__Activity__
Report, as a bare number, how many lines of the entries below contain "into".
=== Begin Enclosure ===
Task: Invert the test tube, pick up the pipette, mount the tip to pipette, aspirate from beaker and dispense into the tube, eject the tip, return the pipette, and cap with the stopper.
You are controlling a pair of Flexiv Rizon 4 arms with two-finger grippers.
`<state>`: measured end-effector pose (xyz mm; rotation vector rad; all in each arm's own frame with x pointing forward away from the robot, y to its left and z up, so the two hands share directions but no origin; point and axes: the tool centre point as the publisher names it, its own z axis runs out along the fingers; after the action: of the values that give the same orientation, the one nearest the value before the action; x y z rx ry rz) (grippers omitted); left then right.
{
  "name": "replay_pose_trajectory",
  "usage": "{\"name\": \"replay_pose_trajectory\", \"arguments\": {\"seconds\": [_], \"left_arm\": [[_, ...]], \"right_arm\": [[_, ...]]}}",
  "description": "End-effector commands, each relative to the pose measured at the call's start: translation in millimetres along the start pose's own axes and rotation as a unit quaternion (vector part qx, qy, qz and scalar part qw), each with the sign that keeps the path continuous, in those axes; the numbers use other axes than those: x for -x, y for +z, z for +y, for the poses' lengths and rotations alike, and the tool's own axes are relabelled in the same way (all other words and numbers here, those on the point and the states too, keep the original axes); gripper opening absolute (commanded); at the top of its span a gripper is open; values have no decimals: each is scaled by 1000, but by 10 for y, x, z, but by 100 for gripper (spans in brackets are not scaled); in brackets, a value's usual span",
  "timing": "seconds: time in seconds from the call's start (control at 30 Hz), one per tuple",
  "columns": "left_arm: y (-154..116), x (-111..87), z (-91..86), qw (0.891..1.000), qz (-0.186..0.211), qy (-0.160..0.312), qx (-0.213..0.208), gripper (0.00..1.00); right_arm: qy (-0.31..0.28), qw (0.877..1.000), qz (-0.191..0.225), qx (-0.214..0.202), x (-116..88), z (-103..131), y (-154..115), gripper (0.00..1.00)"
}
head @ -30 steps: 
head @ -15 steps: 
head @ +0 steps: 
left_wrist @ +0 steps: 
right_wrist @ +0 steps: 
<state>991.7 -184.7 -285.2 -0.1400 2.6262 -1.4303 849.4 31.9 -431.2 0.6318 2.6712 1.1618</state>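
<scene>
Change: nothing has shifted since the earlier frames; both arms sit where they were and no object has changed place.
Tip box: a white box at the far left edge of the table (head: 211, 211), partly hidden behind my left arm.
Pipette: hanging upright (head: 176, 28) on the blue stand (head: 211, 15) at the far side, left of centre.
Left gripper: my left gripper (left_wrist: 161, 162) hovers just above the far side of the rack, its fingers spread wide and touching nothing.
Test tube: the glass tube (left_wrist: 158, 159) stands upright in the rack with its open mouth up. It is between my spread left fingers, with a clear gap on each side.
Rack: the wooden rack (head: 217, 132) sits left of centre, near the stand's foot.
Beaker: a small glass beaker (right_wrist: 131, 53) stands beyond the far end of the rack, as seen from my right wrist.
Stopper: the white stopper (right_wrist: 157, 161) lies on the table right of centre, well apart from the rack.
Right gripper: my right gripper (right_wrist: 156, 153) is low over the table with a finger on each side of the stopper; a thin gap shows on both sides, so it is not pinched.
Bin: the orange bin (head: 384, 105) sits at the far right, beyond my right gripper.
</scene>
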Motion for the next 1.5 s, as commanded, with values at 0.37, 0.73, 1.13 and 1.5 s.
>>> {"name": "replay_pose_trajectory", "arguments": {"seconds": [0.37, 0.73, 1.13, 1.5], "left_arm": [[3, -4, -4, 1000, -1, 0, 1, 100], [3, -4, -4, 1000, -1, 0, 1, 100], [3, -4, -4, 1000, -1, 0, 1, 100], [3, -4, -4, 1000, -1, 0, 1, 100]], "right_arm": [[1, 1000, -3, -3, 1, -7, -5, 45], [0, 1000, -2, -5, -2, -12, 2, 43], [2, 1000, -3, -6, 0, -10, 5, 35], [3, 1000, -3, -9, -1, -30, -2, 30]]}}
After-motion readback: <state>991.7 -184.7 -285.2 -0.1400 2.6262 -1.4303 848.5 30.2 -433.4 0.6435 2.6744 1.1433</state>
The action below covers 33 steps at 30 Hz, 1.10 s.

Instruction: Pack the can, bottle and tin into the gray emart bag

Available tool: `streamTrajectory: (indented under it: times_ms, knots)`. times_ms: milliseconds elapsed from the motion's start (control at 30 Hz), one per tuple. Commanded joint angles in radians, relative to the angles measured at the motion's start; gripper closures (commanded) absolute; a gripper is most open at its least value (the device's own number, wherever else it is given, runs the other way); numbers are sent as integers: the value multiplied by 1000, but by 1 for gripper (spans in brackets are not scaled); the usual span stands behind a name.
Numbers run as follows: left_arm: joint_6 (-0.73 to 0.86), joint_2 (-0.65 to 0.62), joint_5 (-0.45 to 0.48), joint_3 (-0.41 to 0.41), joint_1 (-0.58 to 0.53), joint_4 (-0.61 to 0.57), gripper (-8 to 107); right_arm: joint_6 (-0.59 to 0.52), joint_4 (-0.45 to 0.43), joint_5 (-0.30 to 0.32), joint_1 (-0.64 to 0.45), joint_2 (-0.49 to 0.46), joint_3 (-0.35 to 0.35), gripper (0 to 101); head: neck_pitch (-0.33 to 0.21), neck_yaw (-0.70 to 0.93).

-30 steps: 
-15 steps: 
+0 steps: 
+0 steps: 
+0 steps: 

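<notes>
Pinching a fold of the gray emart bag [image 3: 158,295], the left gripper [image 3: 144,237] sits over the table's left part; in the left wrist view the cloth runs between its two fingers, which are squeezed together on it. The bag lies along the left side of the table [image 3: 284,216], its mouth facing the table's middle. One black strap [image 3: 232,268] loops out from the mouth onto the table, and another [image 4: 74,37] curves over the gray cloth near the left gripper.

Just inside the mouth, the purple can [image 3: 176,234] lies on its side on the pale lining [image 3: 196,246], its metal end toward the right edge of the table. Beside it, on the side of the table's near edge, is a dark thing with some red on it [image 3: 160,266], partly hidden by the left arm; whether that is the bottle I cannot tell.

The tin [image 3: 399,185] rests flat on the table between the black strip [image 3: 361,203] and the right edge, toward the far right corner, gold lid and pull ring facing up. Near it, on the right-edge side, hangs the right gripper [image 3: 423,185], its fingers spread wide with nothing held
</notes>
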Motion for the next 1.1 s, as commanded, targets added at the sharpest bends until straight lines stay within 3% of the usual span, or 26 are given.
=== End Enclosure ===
__Exercise result__
2